To find the first truly fusion cuisine, one has to trip back three centuries, to an unlikely little bay on the shores of the crisp South Atlantic, at the foot of a magnificent mountain and brooding continent. Africa.
The European palate had only just begun to educate itself with spices out of the stodgy peasant fare of 16th Century serfdom when the land trade routes through the Middle East became all but impassable. Only one other option existed - a sea passage into the violent southern oceans. Sea miles in those times were counted much as we count fuel efficiencies today - but rather than miles-per gallon, we'd find deaths-per-leg. It was a treacherous undertaking - water went rancid in a barrel after just weeks; so that navies sailed on a rum ration - no doubt a factor in ship wreck statistics.
Up to half a crew's complement could be expected to die per expedition from malnutrition and scurvy; and even the hardened hearts at Lloyds, The British "John Company" and it's Dutch VOC equivalent were tiring of the inconvenient losses.
The wily Dutch were the first to cotton on that halfway re-victualing station midway along the trade route would slash the costs; so, in 1652, a disgraced petty administrator was given the choice of jail or heading up an expedition to set up VOC company gardens on the shores of Table Bay down near the tip of Africa.
As if to emphasize the urgency for the expedition's success, the mission cost 130 lives en route - this statistic hints at what a round trip to the Spice Islands, four times longer, might cost. His first task was the planting of European cereals, fruit and vegetables; and obtaining livestock from the indigenous Khoi people.

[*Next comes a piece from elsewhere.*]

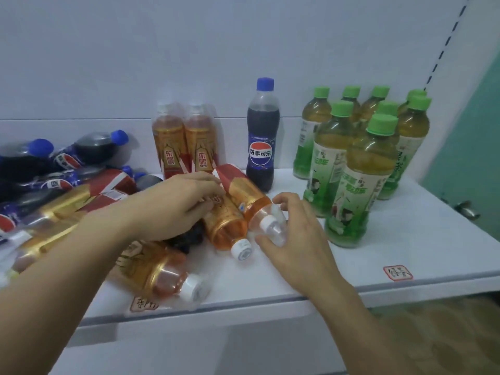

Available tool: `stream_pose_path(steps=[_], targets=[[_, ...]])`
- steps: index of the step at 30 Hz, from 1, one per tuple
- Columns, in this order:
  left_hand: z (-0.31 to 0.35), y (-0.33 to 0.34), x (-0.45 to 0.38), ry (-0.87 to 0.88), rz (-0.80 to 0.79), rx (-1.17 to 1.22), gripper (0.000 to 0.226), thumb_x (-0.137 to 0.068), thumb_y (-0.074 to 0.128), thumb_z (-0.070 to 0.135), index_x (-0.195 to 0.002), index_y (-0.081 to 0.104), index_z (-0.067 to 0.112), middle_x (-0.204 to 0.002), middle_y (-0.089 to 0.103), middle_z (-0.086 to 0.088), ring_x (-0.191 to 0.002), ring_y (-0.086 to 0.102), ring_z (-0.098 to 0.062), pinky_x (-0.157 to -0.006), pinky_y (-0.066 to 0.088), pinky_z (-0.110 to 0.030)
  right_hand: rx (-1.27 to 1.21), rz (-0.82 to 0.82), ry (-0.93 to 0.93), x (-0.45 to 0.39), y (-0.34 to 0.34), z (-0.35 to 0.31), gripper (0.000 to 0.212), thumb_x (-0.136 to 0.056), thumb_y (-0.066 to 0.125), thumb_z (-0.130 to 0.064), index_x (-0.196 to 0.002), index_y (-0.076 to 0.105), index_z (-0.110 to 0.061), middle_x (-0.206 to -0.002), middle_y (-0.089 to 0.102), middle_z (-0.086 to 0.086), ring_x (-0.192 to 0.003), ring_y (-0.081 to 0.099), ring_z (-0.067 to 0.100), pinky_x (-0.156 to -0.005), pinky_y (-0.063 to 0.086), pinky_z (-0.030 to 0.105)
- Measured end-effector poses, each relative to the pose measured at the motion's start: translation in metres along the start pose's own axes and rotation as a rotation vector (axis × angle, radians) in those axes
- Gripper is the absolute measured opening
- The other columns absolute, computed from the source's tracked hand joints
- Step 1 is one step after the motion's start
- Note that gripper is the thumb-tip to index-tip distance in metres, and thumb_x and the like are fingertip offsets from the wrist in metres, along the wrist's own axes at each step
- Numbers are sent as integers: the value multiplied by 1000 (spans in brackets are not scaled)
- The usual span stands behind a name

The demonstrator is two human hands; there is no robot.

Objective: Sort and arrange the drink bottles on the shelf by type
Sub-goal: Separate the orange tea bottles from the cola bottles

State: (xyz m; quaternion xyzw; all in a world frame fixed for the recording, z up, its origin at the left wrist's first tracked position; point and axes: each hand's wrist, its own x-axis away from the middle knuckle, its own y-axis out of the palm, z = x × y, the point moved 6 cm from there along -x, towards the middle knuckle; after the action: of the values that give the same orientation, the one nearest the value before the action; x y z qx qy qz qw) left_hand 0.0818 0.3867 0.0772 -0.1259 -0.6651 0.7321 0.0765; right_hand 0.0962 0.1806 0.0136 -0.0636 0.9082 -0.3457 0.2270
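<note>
Orange bottle (250,203) with white cap lay on shelf (392,247); right hand (295,234) gripped its neck, left hand (176,207) pressed its label, fingers loosely bent.

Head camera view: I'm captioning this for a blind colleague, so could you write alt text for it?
Two hands reach over a white shelf: the left hand rests on toppled orange drink bottles, the right hand curls round one bottle's neck. Behind stand two orange bottles, one cola bottle and grouped green tea bottles; more lie piled at left.
</note>
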Motion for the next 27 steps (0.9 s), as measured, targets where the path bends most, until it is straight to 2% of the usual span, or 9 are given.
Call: stream_pose_path(steps=[5,8,11,14,16,21,24,25,27], targets=[[-18,3,-3,7,-19,3,56,-96,51,11,-147,45,33,-152,42,14,-138,42,-7,-109,27,-17,214,-94,-89,-29,23,-21,73,-86,71,-32,-146,31,-41,-138,42,-2,-117,57,29,-94,52,44],[-19,8,1,17,48,76,56,-94,50,11,-146,46,30,-151,44,11,-138,43,-9,-116,31,-24,270,-178,-108,-42,30,-24,76,-85,70,-29,-147,30,-47,-136,44,2,-113,60,33,-95,52,43],[-21,12,4,24,82,114,57,-94,48,11,-148,45,28,-152,42,10,-139,40,-9,-119,33,-29,258,-166,-95,-44,31,-24,74,-86,69,-37,-148,32,-51,-137,46,0,-115,60,30,-96,51,38],[-22,13,5,39,85,97,53,-98,47,15,-149,43,27,-154,40,11,-139,40,-8,-113,30,-21,249,-122,-87,-39,25,-27,73,-80,65,-42,-147,39,-49,-134,53,-3,-115,61,23,-97,52,39],[-20,11,4,50,85,65,52,-99,47,20,-150,41,28,-154,41,10,-138,42,-9,-112,33,-22,288,-101,-94,-37,12,-32,72,-74,65,-40,-143,44,-45,-132,59,-6,-116,61,20,-97,52,41],[-2,-4,-20,39,35,16,75,-93,60,23,-158,23,28,-159,37,7,-142,40,-16,-112,38,-32,452,-182,-123,-41,-35,-57,65,-72,77,-37,-133,54,-40,-115,63,-11,-102,61,16,-87,53,33],[16,-6,-43,89,-33,196,74,-88,72,35,-152,34,30,-146,52,8,-123,56,-14,-96,45,-23,512,-265,-144,-50,-55,-75,62,-70,80,-40,-129,61,-39,-104,56,-13,-94,56,11,-79,47,27],[20,-4,-50,101,-79,221,70,-86,75,37,-147,42,30,-136,58,8,-117,60,-13,-91,47,-23,517,-281,-140,-54,-60,-80,61,-68,82,-43,-125,62,-38,-102,58,-14,-93,57,11,-77,48,28],[22,2,-63,103,-154,231,60,-80,80,37,-133,53,29,-124,65,10,-113,63,-16,-95,52,-32,523,-295,-125,-62,-68,-91,61,-63,86,-48,-117,60,-36,-100,62,-12,-91,60,13,-74,53,33]])
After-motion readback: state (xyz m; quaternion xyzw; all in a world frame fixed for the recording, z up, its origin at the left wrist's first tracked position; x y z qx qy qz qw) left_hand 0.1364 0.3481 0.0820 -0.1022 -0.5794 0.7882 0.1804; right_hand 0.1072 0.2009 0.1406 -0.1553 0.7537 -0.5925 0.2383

Africa immediately offered some variation in its intrinsic flavours, herbs, meats and bounty of seafoods.
It wasn't long before the British thought it a rather good idea the Dutch had had, and set about ousting them... but the stodgy Germanic tastes were already entrenched. Where the British might not be known during those times for particular inventiveness in their food contributions, religious excesses in France expelled a clutch of its citizenry south too - and the Cape inherited an air of sophistication and delicacy to its emerging dishes.

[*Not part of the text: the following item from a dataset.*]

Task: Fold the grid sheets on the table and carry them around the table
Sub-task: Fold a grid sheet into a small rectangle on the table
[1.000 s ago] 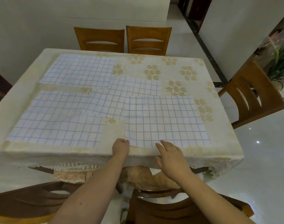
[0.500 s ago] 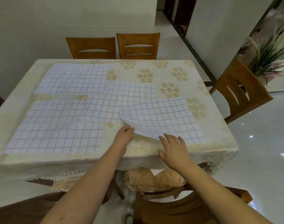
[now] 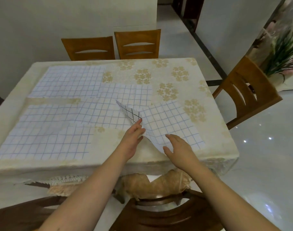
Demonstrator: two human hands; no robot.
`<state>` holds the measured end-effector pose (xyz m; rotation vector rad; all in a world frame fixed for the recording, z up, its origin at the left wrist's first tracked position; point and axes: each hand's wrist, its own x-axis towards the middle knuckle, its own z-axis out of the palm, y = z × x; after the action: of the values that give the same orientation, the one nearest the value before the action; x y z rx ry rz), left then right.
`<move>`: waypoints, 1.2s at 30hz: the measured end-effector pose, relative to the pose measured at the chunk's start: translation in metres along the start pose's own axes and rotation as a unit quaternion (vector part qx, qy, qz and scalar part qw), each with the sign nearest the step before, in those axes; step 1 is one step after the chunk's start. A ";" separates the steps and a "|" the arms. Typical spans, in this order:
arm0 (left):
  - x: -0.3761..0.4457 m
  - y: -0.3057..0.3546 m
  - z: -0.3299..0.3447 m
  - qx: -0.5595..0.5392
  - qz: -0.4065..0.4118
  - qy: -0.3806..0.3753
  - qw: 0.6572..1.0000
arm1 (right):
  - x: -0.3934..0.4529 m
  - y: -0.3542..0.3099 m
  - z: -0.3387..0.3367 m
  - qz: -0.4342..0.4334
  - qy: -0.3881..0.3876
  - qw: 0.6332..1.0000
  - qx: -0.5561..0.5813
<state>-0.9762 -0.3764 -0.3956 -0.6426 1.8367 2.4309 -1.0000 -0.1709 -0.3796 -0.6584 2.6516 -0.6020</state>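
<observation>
Several white grid sheets with thin blue lines lie flat on the counter [image 3: 175,67]. The nearest right grid sheet [image 3: 172,124] has its near left corner lifted and turned over toward the middle, so the underside shows darker lines; the rest of it lies flat by the near right edge. A far left grid sheet [image 3: 67,80], a middle grid sheet [image 3: 125,92] and a near left grid sheet [image 3: 47,134] lie spread out, their edges overlapping one another.
</observation>
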 end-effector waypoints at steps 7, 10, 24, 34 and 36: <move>0.015 -0.017 0.073 0.038 0.037 0.010 0.999 | 0.025 0.063 -0.023 0.025 0.000 0.988 0.153; 0.029 -0.027 0.103 0.082 0.054 0.008 0.995 | 0.034 0.087 -0.034 0.075 0.014 0.970 0.231; 0.087 -0.086 0.200 0.338 0.078 -0.029 0.938 | 0.065 0.177 -0.060 0.150 0.026 0.954 0.260; 0.088 -0.110 0.191 0.395 -0.014 -0.100 0.913 | 0.089 0.211 -0.046 0.172 -0.037 0.954 0.241; 0.080 -0.110 0.174 0.360 0.003 -0.061 0.931 | 0.093 0.213 -0.040 0.175 -0.043 0.953 0.246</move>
<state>-1.0737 -0.1996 -0.4857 -0.4023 2.4246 1.5400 -1.1710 -0.0345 -0.4678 -0.0656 2.3144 -1.0403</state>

Of course, all along, every seafaring nation - especially the Mediterraneans with their fiery Portuguese and garlic pickled Greek flavours were infusing.
Let's recap - we have every worthwhile European dish using the freshest and most succulent African raw materials - and... Of course!! A passing spice trade that availed local chefs of a pick of eastern flavours. And who were these chefs?
Strangely, due to a quirk of preference, the Dutch had not elected to not participate in the dreadful black African slave trade that was exporting misery to the Americas; instead, they had penchant for the delicate and gentle Malaysian slaves of their Java colonies. The physical build of the Javanese were not up to the task of heavy labour, but their fine cooking traditions were most welcome in the colonial kitchens.
And let us not forget the arrival of the indentured indian labourers in the 1800's - whose perpetuating culture delivers curries heated in hell's furnace. The curries have, of course, lent an aspect to South African food that is unforgettable. The result? History's first truly fusion dishes - enshrined not just in one or another restaurant's offer, but centuries of time-tested and celebrated in millions of daily servings to an entire culture. The food of South Africa is incomparable. All the sights and sounds of this unique bit of paradise aside, It's worth the trip, just to try it.